その始まりは形のない占いの一種であった辻占は、江戸時代後期には「辻占菓子」として庶民に広まり、全国的に人気を博しましたが、現代において辻占菓子が継承されているのはごく一部の地域に限定されています。特に、辻占菓子を作る菓子店の廃業は、その地域から辻占文化そのものが失われる危険性を含んでいます。金沢における新年の縁起菓子である辻占文化を未来へと繋いでいくためには、単なる商品としてではなく、その背景にある歴史やコミュニケーションの価値を深く理解し、親から子、孫へとその風習をしっかりと伝え、世代を超えてその文化遺産の価値を再認識し、継承していく努力が必要です。金沢の辻占は、日本の豊かな文化と歴史を現代に伝える貴重な存在として、今後も大切にされていくべきでしょう。


辻占煎餅とフォーチュンクッキーの関係は何ですか?

フォーチュンクッキーは、アメリカやカナダの中華料理店で食後のサービスとして提供されるお菓子ですが、その起源は中国ではなく、日本の「辻占煎餅」にあります。1894年にサンフランシスコで開催された国際博覧会で、日本庭園を運営していた庭師の萩原眞が、辻占煎餅をヒントにしたおみくじ入り煎餅を配ったのが始まりとされています。その後、日系移民によって広められ、第二次世界大戦後に中国系の人々に引き継がれ、中華料理店で普及しました。

辻占の起源はどこにありますか?

辻占の起源は、日本に古くから伝わる占いの一種にあります。その始まりは、『万葉集』にも詠まれているように、夕暮れから明け方に道の辻に立ち、行き交う人々の言葉や服装から神のお告げを得るという、形を持たない「辻占(つじうら)」でした。
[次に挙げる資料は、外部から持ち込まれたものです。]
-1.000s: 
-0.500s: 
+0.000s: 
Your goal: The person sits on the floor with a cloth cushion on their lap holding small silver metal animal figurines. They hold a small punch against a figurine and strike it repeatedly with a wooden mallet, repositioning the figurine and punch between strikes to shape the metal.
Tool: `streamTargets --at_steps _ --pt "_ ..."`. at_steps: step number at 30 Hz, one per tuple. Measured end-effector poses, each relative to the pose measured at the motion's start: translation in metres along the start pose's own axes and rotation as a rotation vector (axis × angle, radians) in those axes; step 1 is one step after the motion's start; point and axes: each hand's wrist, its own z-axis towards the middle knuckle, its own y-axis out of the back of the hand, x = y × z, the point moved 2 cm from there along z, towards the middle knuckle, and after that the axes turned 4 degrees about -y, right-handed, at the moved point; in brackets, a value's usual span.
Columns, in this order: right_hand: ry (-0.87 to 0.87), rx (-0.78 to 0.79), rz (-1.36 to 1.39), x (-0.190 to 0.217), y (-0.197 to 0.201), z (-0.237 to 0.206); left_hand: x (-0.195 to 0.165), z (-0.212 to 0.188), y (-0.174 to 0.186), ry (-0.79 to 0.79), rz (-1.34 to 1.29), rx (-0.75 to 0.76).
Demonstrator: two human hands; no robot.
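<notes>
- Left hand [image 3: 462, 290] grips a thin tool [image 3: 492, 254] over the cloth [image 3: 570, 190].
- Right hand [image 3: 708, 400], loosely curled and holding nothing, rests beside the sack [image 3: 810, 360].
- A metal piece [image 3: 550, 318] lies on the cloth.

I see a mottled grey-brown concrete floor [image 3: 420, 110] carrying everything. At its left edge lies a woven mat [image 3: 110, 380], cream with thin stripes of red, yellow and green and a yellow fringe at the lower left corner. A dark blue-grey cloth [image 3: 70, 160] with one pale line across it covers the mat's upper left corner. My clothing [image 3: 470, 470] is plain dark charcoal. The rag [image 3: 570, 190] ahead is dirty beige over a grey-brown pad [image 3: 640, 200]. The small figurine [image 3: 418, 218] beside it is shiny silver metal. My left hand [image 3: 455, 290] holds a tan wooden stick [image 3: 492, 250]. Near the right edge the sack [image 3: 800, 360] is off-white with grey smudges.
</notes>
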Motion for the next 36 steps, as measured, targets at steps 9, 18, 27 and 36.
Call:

これが江戸時代後期になると、占い文が印刷された紙を菓子の中に入れて販売する「辻占菓子」として発展しました。

金沢の辻占、その魅力とは?

金沢の辻占は、その愛らしい姿が大きな特徴です。最中種や餅粉を用いて「花を思わせる形」に仕立てられ、上品な色合いで彩られ、表面には砂糖が施されているものが多く見られます。たとえば、歴史ある諸江屋の辻占は、春を告げる福寿草を模しています。また、単なるお菓子としてだけでなく、新年に家族や親しい人々と占いの言葉を読み合い、一年を占うという、コミュニケーションを円滑にする役割も担っています。

辻占は日本のどこで味わえる?

辻占の歴史は古く、江戸時代末期から明治時代にかけて日本中で愛されましたが、今日では限られた地域でのみその文化が息づいています。とりわけ、石川県金沢市周辺では正月の縁起物として深く根付いていますが、新潟県魚沼地方や長崎県平戸市などでは、その文化は衰退しつつあります。お寺や神社の参道では一年を通して「おみくじせんべい」として売られていることもありますが、金沢のように季節限定の風物詩として大切にされている地域は多くありません。

辻占の中にはどんなお告げが?

辻占には、「未来は明るい」、「約束事は成就する」、「素敵な出会いが待っている」といった、これから起こりうる出来事を暗示する様々な占い文が記されています。昔は恋愛に関する言葉が多く、人々が親睦を深めるきっかけとなっていました。現代の金沢の辻占にも、新年の運勢を占う縁起の良い言葉が込められており、家族や友人との語らいを盛り上げる要素となっています。